→ Exercise description
For the word "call", state how many lines of the listing below contain it. Give the number and nothing more.

(Beginning of Records)

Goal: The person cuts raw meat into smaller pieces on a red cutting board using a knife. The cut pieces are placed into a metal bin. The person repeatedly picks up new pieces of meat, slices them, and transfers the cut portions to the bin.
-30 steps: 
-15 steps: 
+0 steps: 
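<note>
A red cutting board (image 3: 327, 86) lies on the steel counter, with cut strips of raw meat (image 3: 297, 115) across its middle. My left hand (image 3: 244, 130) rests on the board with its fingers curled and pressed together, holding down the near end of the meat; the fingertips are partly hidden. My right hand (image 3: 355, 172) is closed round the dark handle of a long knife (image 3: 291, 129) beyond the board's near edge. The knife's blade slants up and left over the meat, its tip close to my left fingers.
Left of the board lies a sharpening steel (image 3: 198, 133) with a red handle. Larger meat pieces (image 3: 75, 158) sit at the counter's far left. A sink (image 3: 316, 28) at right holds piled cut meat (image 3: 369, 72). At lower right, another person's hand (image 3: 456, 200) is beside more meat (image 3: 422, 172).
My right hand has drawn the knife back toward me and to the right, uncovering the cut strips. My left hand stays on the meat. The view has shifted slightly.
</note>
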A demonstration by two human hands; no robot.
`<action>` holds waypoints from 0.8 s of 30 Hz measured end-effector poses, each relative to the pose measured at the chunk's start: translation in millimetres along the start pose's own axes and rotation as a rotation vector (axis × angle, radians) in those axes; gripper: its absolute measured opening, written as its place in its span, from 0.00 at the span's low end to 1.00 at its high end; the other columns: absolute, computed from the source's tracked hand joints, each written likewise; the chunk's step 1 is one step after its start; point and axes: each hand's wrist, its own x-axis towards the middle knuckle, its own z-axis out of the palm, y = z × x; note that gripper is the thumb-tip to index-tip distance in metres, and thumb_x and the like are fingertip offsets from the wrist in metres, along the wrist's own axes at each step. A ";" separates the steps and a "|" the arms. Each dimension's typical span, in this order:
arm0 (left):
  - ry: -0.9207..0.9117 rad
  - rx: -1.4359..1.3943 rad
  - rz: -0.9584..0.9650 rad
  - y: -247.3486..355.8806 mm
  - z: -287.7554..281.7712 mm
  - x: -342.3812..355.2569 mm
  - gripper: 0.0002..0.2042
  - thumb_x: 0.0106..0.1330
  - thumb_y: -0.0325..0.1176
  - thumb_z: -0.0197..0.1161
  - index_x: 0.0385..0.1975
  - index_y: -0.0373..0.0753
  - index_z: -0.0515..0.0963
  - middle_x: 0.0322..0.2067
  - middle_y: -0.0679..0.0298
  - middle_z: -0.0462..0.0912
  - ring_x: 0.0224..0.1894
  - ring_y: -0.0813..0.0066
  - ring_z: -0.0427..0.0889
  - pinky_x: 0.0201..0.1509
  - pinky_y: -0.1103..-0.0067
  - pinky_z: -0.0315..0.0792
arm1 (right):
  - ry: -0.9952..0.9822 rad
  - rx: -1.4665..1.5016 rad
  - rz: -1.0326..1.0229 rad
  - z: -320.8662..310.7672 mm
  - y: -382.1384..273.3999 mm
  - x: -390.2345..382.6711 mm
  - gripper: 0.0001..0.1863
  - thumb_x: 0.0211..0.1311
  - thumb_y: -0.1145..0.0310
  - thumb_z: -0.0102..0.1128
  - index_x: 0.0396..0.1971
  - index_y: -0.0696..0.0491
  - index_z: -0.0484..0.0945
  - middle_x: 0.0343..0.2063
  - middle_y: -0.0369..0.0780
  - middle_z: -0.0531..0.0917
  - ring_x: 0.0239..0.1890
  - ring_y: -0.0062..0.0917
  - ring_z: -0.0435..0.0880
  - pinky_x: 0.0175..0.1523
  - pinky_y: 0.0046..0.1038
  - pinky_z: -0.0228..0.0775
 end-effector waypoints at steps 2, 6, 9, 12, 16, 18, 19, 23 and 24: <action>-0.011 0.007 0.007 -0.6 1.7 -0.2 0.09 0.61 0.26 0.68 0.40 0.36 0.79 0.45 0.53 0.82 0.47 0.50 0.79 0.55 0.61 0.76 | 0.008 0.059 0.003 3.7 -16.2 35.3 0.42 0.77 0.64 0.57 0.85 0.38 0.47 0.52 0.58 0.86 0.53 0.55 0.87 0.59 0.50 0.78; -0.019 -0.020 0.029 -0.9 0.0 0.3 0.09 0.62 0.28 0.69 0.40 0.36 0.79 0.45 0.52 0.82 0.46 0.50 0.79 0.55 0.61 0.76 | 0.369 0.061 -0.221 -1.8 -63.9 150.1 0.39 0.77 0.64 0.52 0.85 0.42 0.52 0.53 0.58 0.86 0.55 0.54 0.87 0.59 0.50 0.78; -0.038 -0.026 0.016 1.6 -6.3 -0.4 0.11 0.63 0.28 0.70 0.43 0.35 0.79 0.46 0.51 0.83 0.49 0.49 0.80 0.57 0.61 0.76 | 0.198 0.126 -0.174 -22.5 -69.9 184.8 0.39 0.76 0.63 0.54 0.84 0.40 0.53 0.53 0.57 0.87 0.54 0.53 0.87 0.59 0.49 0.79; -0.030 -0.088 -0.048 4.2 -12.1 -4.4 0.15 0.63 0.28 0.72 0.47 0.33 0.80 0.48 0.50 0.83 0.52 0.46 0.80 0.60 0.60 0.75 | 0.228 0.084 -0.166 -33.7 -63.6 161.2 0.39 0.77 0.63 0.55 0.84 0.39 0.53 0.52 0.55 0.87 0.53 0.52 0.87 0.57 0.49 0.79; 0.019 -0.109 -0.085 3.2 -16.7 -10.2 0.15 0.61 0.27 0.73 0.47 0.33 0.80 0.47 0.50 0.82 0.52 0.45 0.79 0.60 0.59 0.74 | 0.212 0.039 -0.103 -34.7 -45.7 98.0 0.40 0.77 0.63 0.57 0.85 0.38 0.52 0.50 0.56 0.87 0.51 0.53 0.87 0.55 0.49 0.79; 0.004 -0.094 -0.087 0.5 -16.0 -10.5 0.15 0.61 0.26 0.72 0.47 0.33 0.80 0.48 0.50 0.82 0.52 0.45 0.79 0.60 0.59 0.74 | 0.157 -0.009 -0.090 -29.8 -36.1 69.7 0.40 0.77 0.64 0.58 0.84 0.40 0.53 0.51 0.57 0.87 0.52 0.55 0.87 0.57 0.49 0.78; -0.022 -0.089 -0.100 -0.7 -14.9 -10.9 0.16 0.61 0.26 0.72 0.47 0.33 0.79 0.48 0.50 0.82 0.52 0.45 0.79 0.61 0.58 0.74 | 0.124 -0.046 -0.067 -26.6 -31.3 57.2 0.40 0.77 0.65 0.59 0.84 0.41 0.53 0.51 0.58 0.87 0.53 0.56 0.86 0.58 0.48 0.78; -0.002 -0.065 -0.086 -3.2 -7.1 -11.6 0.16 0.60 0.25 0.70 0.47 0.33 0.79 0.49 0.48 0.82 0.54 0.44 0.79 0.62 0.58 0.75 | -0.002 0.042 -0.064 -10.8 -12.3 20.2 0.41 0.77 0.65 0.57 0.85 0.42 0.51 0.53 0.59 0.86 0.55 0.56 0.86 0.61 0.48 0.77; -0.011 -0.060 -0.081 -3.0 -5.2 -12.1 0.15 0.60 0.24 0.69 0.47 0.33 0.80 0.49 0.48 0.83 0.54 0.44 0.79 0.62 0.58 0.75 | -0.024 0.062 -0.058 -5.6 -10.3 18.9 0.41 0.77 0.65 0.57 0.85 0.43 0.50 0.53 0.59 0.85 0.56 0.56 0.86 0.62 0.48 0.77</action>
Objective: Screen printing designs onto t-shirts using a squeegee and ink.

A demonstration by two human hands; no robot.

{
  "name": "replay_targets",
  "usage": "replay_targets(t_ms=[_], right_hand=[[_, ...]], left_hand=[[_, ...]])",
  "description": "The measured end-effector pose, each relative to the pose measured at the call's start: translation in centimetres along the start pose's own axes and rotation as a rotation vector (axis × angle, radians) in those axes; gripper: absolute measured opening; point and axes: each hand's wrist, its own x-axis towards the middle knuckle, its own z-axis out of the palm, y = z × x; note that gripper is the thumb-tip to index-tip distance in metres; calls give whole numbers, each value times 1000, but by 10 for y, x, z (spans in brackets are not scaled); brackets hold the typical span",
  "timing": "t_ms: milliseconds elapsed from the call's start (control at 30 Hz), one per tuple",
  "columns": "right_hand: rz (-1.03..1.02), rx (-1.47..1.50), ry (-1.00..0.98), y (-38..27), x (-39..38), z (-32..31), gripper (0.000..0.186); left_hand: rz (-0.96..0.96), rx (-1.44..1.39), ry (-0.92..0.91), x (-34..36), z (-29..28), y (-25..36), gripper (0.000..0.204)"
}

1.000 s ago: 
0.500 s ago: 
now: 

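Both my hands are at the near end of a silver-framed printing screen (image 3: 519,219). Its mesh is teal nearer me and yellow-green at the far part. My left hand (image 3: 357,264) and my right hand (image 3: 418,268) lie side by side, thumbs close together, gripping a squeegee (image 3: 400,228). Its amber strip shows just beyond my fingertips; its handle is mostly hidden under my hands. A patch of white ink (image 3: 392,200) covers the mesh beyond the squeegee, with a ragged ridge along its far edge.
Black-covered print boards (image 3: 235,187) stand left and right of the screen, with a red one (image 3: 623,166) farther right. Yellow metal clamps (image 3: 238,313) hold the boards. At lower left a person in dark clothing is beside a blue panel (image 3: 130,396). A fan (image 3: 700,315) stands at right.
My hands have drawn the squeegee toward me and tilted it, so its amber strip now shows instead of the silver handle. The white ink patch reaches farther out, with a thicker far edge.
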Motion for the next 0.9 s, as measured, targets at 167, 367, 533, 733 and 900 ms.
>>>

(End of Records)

→ Response to this exercise
2